- [WORK ITEM]
Exactly retype the lines from the top of the data through the line containing "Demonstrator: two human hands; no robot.", leaving out every picture.

- [RECORDS FOR THE EXERCISE]
►

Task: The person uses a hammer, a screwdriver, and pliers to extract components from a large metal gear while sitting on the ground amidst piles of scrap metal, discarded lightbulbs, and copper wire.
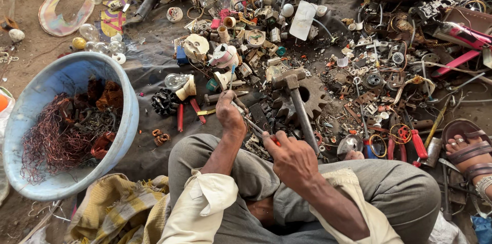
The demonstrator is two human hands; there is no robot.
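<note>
I sit cross-legged on the ground in grey trousers in front of a heap of scrap. My left hand [229,115] is closed around a small metal part just above my knee. My right hand [291,157] grips a thin metal tool [258,130] with a bit of red at the handle, and its tip reaches to the part in my left hand. What the part is stays hidden by my fingers. A hammer [297,103] with a grey handle lies right beside my right hand, its head resting by a rusty gear [315,95].
A blue tub [129,101] of tangled copper wire stands at the left. Light bulbs [97,44], plastic fittings and metal scrap cover the dark sheet ahead. Red-handled pliers [417,144] lie at the right, near another person's sandalled foot [467,147]. A yellow checked cloth [118,208] lies by my left knee.
</note>
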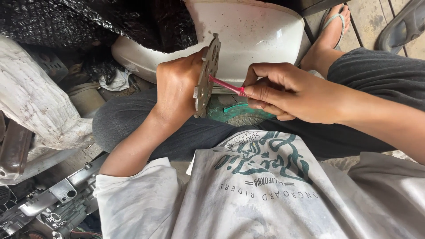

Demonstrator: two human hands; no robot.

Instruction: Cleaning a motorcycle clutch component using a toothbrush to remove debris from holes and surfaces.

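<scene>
My left hand (pixel 177 86) grips a flat grey metal disc (pixel 207 75) with several round holes and a notched rim, held upright and edge-on to the camera. My right hand (pixel 283 90) pinches a thin pink-red handled tool (pixel 226 85), possibly a small brush, whose tip touches the disc's right face. Both hands hover above my lap, over dark trousers. What the tool's tip looks like is hidden by the disc.
A white plastic vehicle panel (pixel 252 35) lies just beyond the hands, with black bubble wrap (pixel 88 22) at the top left. Metal engine parts (pixel 53 203) sit at the lower left. A green sandal (pixel 237 113) lies under the hands; my bare foot (pixel 332 31) is at the top right.
</scene>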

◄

- [YOUR RESPONSE]
Task: The person uses a hammer, a screwdriver, and pliers to extract components from a large metal gear while sitting on the ground amidst piles of scrap metal, discarded lightbulbs, and copper wire.
The demonstrator is two human hands; there is no robot.
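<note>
I sit cross-legged on the ground in grey trousers in front of a heap of scrap. My left hand [229,115] is closed around a small metal part just above my knee. My right hand [291,157] grips a thin metal tool [258,130] with a bit of red at the handle, and its tip reaches to the part in my left hand. What the part is stays hidden by my fingers. A hammer [297,103] with a grey handle lies right beside my right hand, its head resting by a rusty gear [315,95].
A blue tub [129,101] of tangled copper wire stands at the left. Light bulbs [97,44], plastic fittings and metal scrap cover the dark sheet ahead. Red-handled pliers [417,144] lie at the right, near another person's sandalled foot [467,147]. A yellow checked cloth [118,208] lies by my left knee.
</note>
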
Demonstrator: two human hands; no robot.

What this exercise required has been given in full.